THE PROBLEM:
Copy each line of the data below in which the word "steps" can be found.

DATASET EXTRACT:
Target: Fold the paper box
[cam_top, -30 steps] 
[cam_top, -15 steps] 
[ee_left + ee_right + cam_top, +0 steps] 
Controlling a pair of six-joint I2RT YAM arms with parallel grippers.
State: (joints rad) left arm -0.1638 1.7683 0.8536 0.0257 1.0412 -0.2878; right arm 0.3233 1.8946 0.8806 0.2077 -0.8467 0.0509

EXERCISE RESULT:
[cam_top, -30 steps] 
[cam_top, -15 steps] 
[ee_left + ee_right + cam_top, +0 steps] 

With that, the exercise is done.